Your goal:
Starting with the line that contains "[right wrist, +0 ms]" and stopping after the line that contains "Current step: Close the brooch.", return each line below exactly as written, with no others.
+++++
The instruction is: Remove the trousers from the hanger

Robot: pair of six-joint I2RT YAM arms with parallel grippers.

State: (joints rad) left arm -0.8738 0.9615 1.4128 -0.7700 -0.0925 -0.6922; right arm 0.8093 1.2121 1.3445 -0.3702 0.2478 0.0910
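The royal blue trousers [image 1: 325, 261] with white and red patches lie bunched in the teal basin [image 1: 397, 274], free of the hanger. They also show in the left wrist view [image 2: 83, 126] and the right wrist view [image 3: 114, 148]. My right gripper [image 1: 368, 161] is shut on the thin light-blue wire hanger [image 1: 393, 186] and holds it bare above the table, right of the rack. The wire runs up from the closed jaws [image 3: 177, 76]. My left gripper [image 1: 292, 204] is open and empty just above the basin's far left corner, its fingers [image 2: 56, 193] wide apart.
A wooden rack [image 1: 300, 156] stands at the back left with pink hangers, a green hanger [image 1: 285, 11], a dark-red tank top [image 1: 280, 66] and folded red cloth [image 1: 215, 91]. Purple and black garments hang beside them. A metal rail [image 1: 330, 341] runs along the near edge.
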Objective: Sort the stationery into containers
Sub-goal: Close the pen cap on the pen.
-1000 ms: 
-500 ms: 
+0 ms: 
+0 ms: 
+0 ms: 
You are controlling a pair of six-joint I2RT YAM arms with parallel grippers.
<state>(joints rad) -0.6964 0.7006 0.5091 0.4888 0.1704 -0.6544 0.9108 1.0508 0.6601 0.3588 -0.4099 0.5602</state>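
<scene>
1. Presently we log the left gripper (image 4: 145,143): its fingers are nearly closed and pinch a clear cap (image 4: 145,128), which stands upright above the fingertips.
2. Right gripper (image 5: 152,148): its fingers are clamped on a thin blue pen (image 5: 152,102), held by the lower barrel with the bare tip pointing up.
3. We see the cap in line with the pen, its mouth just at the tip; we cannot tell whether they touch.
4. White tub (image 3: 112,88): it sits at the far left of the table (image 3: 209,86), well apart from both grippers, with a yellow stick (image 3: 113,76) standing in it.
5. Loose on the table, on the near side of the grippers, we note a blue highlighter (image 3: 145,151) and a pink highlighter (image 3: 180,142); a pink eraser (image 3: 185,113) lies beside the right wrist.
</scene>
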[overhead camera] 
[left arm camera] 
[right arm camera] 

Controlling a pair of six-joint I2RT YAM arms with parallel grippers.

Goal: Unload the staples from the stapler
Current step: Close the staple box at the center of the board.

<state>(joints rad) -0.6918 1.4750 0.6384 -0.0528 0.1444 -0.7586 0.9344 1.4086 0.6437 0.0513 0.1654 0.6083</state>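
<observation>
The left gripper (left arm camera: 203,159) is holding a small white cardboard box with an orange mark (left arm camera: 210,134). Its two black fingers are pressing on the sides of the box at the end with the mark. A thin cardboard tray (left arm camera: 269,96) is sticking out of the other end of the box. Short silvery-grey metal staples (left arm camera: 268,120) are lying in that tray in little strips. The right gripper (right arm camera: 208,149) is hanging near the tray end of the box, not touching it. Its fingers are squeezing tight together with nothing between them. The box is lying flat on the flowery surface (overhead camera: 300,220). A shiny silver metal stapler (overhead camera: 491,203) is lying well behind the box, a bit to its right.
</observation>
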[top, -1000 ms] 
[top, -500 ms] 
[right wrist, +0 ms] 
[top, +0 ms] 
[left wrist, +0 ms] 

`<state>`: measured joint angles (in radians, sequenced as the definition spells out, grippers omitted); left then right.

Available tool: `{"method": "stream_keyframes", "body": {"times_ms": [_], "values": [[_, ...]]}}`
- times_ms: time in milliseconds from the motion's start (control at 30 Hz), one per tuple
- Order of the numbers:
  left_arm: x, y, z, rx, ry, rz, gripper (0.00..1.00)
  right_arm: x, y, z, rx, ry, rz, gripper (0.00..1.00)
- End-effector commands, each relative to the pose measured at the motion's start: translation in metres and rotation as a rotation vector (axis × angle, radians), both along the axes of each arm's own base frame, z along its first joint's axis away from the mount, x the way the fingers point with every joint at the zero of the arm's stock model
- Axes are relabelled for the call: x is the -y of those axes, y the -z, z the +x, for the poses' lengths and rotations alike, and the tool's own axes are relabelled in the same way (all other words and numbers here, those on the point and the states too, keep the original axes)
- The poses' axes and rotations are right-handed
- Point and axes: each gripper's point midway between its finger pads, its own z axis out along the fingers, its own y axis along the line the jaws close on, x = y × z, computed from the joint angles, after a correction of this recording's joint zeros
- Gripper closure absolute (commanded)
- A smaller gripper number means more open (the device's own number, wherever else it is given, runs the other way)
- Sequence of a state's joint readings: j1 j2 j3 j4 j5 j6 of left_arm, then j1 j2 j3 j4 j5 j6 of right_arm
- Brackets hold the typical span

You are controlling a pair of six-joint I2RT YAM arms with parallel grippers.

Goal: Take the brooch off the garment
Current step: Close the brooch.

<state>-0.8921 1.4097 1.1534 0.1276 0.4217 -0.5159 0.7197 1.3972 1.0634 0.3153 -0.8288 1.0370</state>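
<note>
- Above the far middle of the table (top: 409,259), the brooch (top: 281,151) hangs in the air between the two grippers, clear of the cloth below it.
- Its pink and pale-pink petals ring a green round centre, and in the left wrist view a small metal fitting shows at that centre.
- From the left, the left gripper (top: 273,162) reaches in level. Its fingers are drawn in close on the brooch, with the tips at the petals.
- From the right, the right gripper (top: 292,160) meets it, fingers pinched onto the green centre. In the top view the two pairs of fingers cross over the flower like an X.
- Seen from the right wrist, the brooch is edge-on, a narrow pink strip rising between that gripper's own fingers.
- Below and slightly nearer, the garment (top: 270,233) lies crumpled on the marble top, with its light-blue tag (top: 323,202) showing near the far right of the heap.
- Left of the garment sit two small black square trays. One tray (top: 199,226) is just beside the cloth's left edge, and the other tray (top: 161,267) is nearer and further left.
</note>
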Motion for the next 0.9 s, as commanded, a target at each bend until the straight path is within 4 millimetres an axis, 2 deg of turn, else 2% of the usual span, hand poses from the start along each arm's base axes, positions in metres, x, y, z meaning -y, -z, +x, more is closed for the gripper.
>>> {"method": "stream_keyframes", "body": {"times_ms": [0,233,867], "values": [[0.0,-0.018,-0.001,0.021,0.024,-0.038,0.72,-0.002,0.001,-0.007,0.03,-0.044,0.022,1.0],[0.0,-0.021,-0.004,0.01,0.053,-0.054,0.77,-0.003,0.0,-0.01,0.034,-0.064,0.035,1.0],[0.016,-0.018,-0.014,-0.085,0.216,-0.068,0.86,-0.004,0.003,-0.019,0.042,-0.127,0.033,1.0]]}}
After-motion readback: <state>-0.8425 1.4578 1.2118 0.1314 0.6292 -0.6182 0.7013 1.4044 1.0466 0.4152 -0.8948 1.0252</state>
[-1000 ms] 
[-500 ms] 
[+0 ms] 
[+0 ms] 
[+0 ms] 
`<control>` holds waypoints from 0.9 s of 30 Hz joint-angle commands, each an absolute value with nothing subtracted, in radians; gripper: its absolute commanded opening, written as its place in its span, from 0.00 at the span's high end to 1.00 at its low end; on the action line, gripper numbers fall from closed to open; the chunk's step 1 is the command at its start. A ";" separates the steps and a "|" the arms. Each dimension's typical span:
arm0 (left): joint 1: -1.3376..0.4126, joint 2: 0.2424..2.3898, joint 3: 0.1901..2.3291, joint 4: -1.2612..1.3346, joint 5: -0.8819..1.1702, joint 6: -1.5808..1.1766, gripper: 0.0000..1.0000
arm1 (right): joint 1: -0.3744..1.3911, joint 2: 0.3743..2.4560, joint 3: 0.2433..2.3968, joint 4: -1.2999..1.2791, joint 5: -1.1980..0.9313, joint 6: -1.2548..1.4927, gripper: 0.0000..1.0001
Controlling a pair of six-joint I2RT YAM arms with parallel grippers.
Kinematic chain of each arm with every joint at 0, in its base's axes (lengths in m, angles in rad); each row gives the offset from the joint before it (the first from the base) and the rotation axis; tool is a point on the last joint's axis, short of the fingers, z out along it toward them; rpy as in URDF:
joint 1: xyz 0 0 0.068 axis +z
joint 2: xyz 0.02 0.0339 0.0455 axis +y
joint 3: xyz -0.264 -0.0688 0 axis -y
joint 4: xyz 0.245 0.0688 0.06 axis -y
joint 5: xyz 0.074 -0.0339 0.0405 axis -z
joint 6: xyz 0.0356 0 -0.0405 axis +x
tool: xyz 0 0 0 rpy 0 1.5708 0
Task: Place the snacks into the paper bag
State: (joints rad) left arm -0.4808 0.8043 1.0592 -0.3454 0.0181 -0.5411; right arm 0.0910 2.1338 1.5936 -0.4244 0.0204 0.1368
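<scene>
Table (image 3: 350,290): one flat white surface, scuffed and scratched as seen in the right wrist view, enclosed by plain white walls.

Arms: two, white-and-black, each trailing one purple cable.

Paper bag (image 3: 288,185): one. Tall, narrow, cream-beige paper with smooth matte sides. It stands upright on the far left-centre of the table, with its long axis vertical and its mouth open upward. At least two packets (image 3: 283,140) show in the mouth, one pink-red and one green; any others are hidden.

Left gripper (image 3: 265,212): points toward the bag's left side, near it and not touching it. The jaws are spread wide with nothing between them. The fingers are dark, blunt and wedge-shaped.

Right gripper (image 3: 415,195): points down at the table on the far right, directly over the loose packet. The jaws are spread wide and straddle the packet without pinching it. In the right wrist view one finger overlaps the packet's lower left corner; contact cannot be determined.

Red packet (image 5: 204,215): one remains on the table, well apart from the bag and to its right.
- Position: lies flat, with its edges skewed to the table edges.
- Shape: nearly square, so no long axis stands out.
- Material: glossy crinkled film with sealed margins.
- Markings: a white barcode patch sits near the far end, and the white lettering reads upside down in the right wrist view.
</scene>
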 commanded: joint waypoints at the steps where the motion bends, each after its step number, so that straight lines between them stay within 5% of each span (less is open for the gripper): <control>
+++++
Solution for this problem:
[right wrist, +0 ms] 
[top, +0 ms] 
[left wrist, +0 ms] 

`<state>`: measured joint angles (in radians, sequenced as the definition spells out, grippers omitted); left then right.

Available tool: `{"method": "stream_keyframes", "body": {"times_ms": [_], "values": [[_, ...]]}}`
- times_ms: time in milliseconds from the motion's start (control at 30 Hz), one per tuple
- Order of the numbers:
  left_arm: x, y, z, rx, ry, rz, gripper (0.00..1.00)
  right_arm: x, y, z, rx, ry, rz, gripper (0.00..1.00)
- End-effector commands, each relative to the pose measured at the motion's start: translation in metres and rotation as a rotation vector (axis × angle, radians), both along the axes of each arm's own base frame, z along its first joint's axis away from the mount, x the way the fingers point with every joint at the zero of the arm's stock model
- Axes are relabelled for the call: x is the -y of those axes, y the -z, z the +x, for the poses' lengths and rotations alike, and the tool's own axes are relabelled in the same way (all other words and numbers here, those on the point and the states too, keep the original axes)
- The poses' axes and rotations are right-handed
- Point and axes: each gripper's point midway between its finger pads, its own z axis out along the fingers, its own y axis along the line the jaws close on, x = y × z, computed from the joint angles, after a correction of this recording's joint zeros
- Gripper closure absolute (commanded)
- A smaller gripper number means more open (the device's own number, wherever else it is given, runs the other way)
- Sequence of a state's joint readings: j1 j2 j3 j4 j5 j6 of left_arm, then j1 j2 j3 j4 j5 j6 of right_arm
- Brackets hold the typical span

You are controlling a pair of six-joint I2RT YAM arms with parallel grippers.

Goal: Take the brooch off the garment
Current step: Close the brooch.

That covers the exercise completely.